Task statement:
Using the records below, copy exactly the part that opens with the line holding "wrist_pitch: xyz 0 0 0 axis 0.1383" and closes with the line holding "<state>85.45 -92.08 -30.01", minus the pictures.
Data provided: Begin
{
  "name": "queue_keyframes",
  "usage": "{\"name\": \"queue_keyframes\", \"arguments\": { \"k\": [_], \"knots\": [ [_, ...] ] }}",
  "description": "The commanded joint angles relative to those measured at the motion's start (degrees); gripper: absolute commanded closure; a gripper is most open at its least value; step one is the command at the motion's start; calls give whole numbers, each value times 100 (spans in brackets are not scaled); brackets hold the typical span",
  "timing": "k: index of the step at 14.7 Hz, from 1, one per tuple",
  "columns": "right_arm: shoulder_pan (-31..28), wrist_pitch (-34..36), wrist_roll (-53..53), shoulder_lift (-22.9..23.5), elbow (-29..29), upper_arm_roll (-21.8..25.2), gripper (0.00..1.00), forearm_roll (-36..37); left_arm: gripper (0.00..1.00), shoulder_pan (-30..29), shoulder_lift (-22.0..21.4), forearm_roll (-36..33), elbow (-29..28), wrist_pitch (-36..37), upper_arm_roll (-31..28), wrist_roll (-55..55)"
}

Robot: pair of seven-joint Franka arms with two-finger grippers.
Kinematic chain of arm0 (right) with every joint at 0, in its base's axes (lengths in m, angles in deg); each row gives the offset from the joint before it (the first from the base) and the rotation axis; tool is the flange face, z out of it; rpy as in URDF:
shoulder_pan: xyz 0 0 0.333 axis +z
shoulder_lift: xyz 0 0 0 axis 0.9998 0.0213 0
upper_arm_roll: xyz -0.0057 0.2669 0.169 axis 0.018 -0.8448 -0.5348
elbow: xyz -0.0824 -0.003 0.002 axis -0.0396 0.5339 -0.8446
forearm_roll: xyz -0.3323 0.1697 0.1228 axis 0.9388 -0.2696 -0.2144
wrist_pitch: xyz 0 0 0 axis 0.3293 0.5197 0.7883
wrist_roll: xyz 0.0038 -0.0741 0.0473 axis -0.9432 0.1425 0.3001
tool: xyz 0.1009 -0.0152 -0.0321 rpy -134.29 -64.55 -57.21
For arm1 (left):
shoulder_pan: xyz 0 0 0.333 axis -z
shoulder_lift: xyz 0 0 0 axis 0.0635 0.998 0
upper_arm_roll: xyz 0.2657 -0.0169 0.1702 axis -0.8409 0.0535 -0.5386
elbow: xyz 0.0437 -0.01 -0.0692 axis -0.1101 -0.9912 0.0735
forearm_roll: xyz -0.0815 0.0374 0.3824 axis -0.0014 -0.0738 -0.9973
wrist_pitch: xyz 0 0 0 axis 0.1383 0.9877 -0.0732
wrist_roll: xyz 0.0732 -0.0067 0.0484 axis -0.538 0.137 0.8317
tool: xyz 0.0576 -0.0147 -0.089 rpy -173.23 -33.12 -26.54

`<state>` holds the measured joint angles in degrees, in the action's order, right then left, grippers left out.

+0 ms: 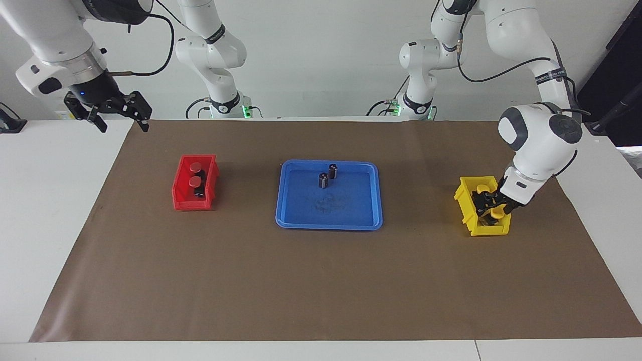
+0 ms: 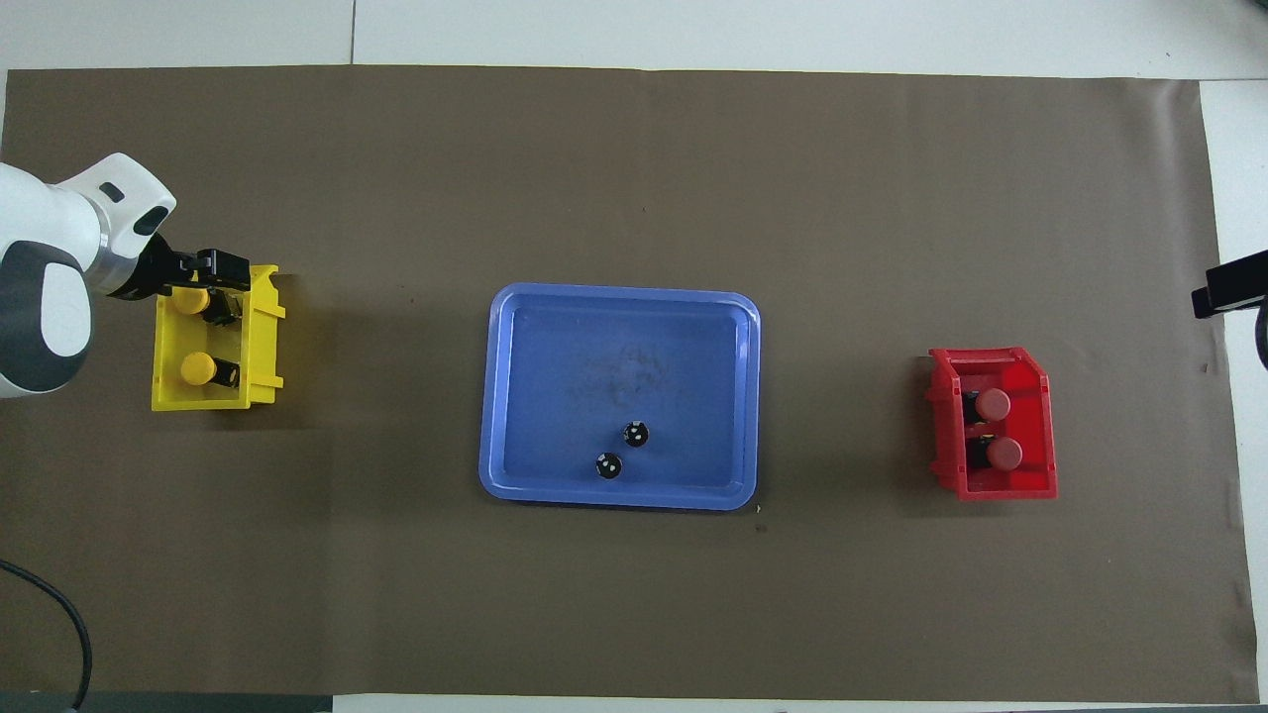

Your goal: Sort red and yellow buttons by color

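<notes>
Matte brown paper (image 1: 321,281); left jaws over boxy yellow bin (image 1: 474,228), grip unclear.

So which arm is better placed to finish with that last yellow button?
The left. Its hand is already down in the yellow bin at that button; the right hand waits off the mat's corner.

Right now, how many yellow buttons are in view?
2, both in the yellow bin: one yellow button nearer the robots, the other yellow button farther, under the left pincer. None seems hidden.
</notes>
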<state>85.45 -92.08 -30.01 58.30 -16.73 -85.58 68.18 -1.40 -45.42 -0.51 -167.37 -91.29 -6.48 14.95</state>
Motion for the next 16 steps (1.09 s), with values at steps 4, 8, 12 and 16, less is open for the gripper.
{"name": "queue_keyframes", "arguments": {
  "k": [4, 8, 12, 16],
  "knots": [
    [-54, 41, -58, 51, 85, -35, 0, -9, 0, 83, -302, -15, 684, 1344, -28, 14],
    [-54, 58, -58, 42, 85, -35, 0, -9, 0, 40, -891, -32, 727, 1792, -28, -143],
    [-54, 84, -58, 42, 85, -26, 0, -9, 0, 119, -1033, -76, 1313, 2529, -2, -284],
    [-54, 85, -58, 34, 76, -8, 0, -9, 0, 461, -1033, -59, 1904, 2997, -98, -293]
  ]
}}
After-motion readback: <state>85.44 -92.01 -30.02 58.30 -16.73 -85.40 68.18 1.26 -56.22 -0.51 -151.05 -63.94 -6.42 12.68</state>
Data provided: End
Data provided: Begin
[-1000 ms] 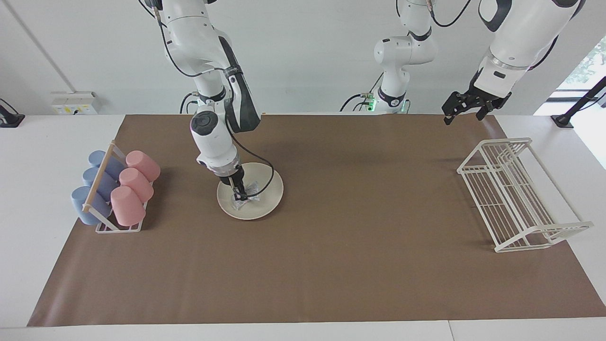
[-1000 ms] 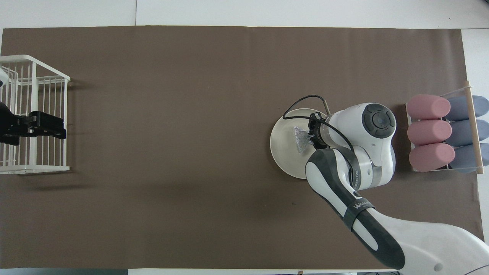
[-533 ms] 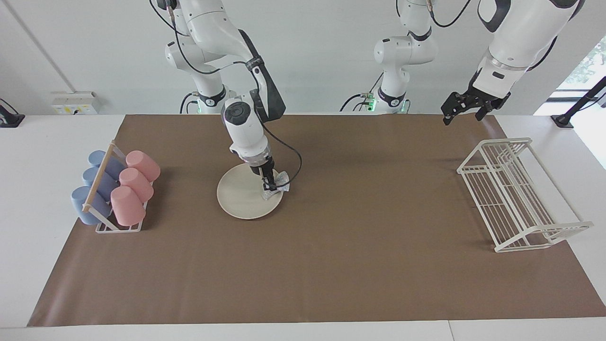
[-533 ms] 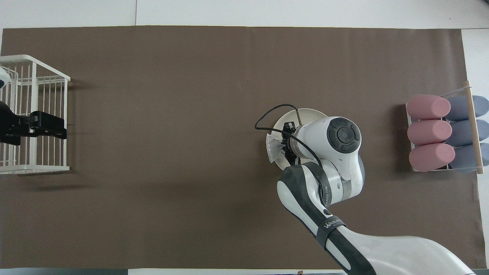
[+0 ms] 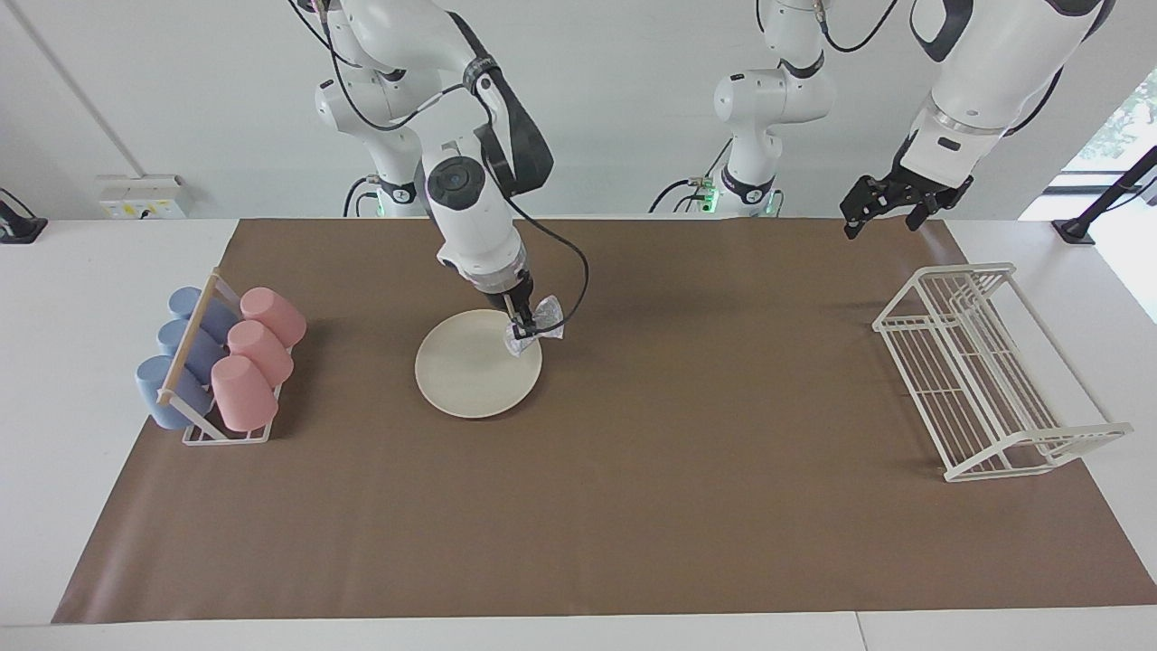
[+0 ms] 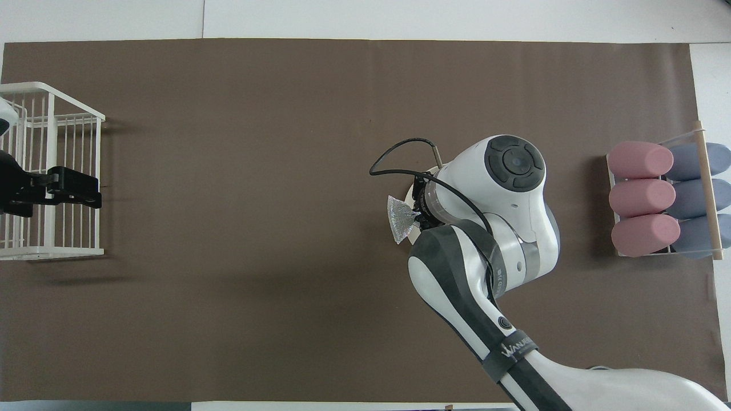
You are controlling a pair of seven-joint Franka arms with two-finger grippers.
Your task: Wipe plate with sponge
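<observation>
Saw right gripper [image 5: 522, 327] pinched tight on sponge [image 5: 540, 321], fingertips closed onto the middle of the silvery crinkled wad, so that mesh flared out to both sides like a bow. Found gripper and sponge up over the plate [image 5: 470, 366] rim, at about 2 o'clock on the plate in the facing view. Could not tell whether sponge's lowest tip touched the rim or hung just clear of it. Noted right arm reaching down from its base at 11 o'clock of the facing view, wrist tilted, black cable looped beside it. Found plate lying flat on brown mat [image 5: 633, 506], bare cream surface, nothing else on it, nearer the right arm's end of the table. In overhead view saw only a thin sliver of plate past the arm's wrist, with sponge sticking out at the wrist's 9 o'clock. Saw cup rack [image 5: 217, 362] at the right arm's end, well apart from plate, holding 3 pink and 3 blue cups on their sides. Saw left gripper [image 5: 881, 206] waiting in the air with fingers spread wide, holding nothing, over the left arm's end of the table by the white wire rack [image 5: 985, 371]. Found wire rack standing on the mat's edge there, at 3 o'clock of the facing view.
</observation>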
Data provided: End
Exercise response:
wrist_pitch: xyz 0 0 0 axis 0.1383 0.9877 -0.0732
wrist_roll: xyz 0.0732 -0.0067 0.0484 axis -0.538 0.137 0.8317
tool: xyz 0.0576 -0.0147 -0.089 rpy -173.23 -33.12 -26.54

`<state>` holds the measured joint angles in degrees, in the action's order, right then left, grippers left out.

+0 ms: 
+0 ms: 

Your goal: Sort red and yellow buttons by color

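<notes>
Matte brown paper (image 1: 321,281); left jaws over boxy yellow bin (image 1: 474,228), grip unclear.

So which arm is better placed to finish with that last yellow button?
The left. Its hand is already down in the yellow bin at that button; the right hand waits off the mat's corner.

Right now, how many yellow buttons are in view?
2, both in the yellow bin: one yellow button nearer the robots, the other yellow button farther, under the left pincer. None seems hidden.
</notes>
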<state>85.45 -92.08 -30.01 58.30 -16.73 -85.58 68.18 -1.40 -45.42 -0.51 -167.37 -91.29 -6.48 14.95</state>

Nothing further is required of the output.